Beginning with the first line below, please repeat the material exactly, ending with the line that includes "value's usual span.".
━━━ DATA SECTION
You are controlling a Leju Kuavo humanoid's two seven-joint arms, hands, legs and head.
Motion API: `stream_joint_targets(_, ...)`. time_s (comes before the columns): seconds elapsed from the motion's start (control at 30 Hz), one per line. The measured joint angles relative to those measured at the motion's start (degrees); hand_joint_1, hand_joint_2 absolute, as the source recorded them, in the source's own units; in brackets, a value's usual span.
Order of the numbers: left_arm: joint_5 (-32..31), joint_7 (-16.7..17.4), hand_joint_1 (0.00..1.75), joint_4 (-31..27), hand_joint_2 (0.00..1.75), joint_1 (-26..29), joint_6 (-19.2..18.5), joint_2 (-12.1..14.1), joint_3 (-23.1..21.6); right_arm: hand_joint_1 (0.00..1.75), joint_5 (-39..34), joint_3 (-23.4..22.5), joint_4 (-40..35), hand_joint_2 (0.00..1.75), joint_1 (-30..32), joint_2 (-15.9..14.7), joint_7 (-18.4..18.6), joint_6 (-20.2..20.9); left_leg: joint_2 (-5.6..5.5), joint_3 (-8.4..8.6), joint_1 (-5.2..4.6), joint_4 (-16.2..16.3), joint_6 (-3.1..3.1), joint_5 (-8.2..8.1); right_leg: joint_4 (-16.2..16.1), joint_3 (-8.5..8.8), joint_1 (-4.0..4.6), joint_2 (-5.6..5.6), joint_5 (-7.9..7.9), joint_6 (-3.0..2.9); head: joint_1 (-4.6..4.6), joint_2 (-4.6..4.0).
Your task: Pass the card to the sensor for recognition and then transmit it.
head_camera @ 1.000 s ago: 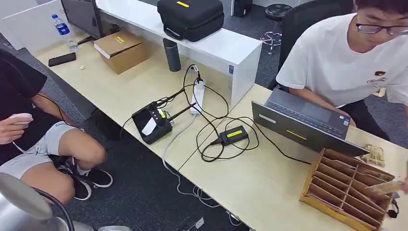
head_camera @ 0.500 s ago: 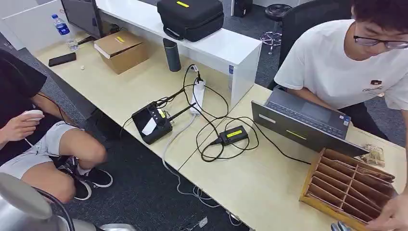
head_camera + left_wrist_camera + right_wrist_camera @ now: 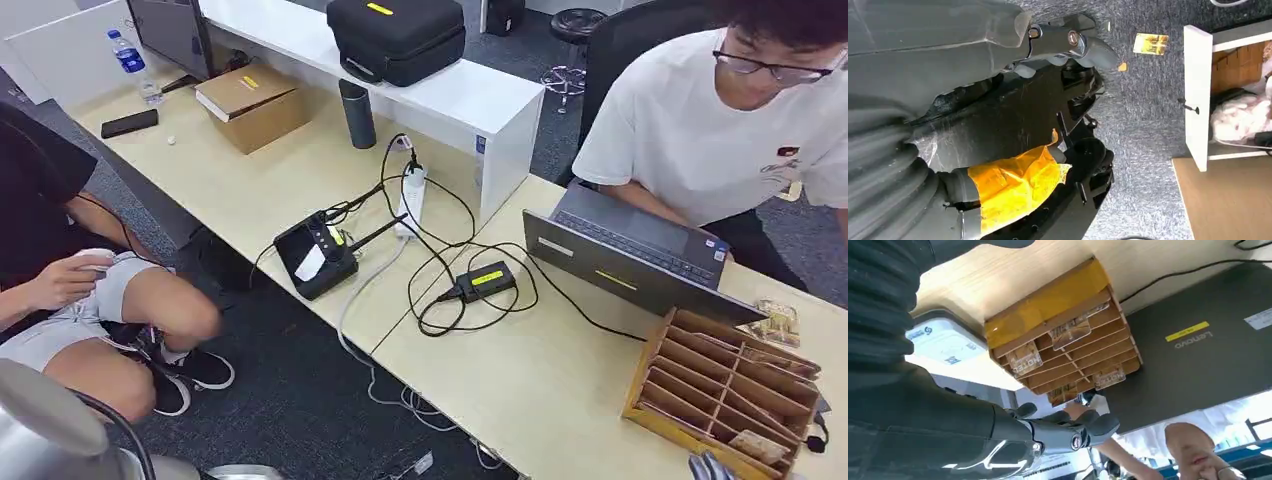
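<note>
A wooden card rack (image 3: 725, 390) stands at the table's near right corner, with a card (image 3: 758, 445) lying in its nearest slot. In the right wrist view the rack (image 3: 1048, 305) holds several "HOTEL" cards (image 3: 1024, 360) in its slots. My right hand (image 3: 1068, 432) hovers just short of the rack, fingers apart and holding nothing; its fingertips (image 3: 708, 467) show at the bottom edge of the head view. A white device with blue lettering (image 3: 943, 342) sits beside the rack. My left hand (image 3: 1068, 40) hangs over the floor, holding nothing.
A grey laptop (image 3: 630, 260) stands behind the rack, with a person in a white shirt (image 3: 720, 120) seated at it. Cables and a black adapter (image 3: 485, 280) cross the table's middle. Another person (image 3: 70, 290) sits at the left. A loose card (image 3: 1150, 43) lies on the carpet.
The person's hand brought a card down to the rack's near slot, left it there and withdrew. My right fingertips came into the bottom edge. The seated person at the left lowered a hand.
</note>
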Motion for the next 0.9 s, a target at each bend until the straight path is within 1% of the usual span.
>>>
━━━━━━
- _RESPONSE TO THE EXERCISE_
You are controlling a Leju Kuavo humanoid's two seven-joint arms, hands, legs and head.
Motion API: `stream_joint_targets(_, ...)`. time_s (comes before the columns): seconds elapsed from the motion's start (control at 30 Hz), one per line. The measured joint angles relative to those measured at the motion's start (degrees); hand_joint_1, hand_joint_2 absolute, as the source recorded them, in the source's own units; in brackets, a value's usual span.

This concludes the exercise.